▶ Task brief:
Find the lines below that include the word "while" and state how many there are, adding nothing.

▶ Provided entries:
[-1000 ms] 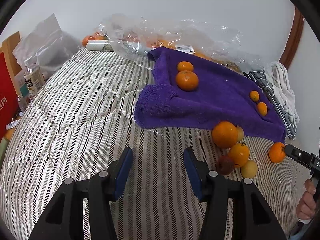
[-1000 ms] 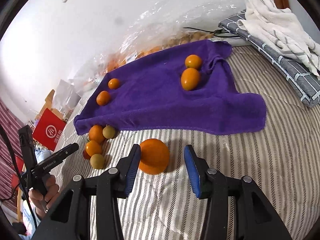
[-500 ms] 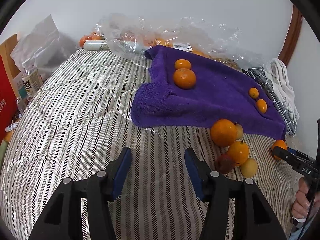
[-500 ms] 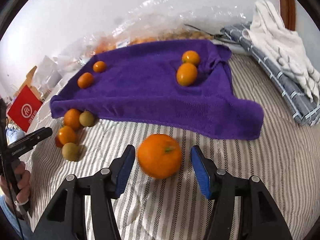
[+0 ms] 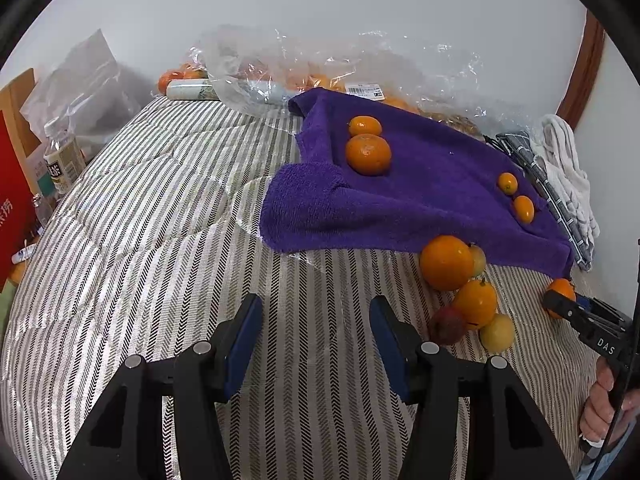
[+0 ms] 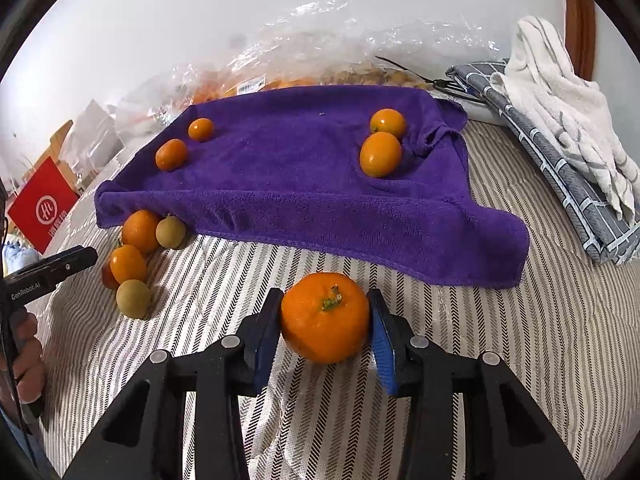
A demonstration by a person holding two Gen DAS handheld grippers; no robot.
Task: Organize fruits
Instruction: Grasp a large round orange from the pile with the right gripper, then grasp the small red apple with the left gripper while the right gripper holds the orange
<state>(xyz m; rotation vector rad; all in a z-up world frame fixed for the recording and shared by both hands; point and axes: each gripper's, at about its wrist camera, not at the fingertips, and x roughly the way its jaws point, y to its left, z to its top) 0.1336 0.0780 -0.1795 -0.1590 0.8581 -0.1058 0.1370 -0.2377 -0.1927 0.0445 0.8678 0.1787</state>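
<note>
My right gripper (image 6: pixel 325 302) holds a large orange (image 6: pixel 325 317) between its blue pads on the striped bedcover; the jaws are closing and both pads touch the fruit. Behind it lies a purple towel (image 6: pixel 288 168) with two small oranges (image 6: pixel 171 154) at its left and two (image 6: pixel 380 154) at its right. A cluster of mixed fruit (image 6: pixel 140 231) sits at the towel's near left corner. In the left wrist view my left gripper (image 5: pixel 316 308) stands open over bare bedcover with nothing between its fingers; the same cluster (image 5: pixel 446 262) lies to its right.
Crumpled plastic bags (image 5: pixel 320 68) holding more fruit line the wall behind the towel. A folded grey cloth (image 6: pixel 560 168) with a white towel (image 6: pixel 560 92) on it lies at the right. A bottle (image 5: pixel 62 164) and a red box (image 6: pixel 42 204) stand off the bed's left side.
The right jaws stood wide around the large orange half a second ago and have now closed against it. The right view rolled level. The left gripper has not moved.
</note>
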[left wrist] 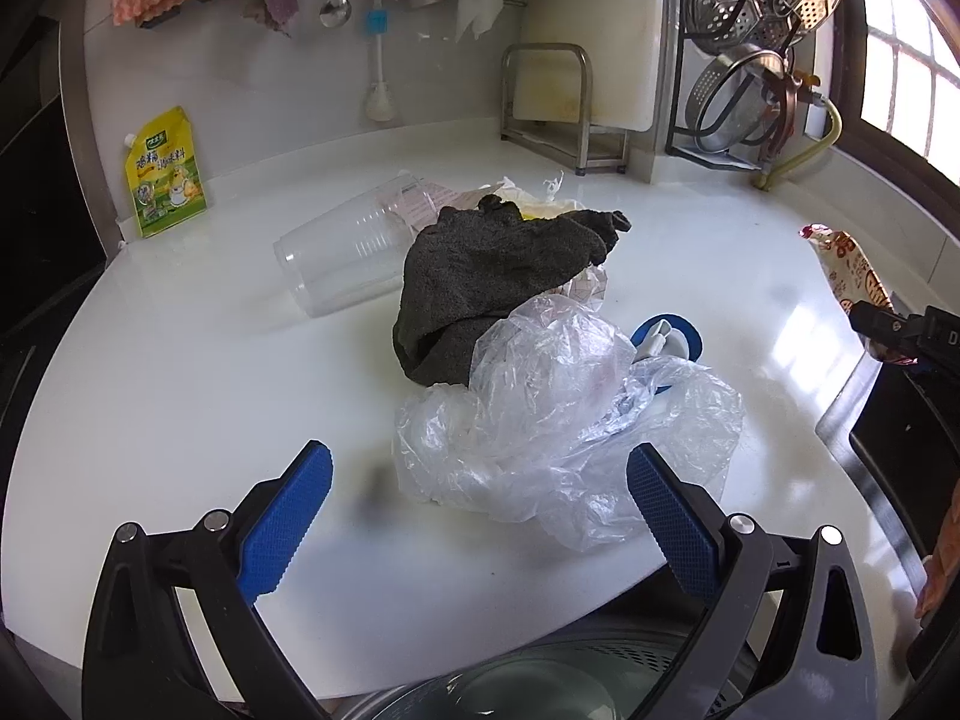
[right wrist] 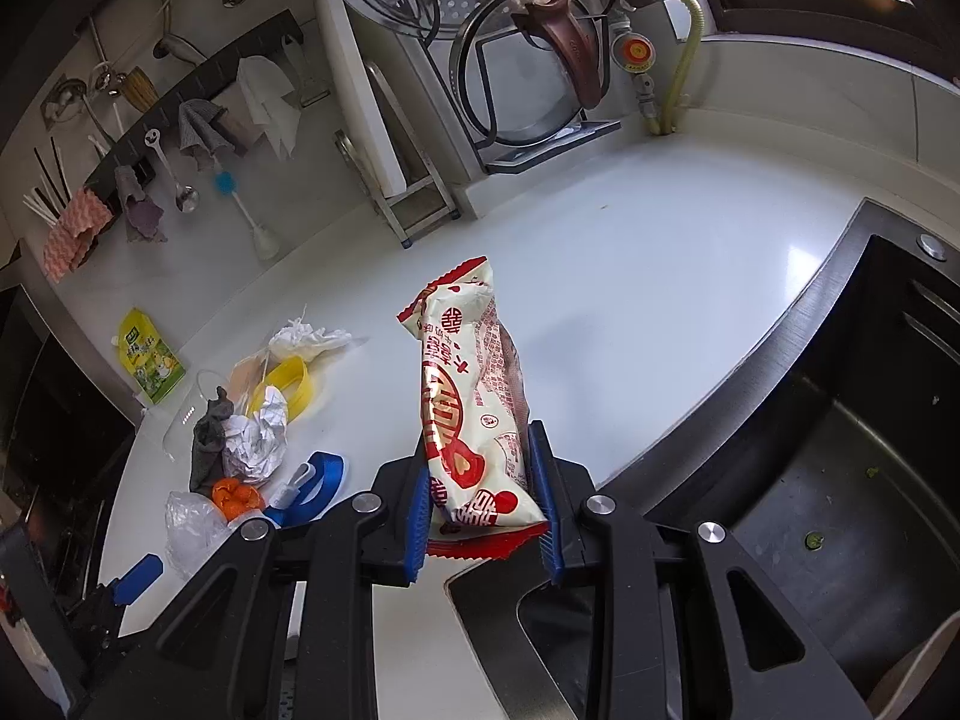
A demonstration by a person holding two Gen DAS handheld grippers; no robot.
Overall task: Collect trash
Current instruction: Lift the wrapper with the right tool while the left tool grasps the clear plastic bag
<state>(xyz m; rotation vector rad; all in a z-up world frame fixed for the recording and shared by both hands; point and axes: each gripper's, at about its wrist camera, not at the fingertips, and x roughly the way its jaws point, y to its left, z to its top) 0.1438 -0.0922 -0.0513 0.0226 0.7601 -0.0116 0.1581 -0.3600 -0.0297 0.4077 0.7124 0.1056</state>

▶ Answer section:
2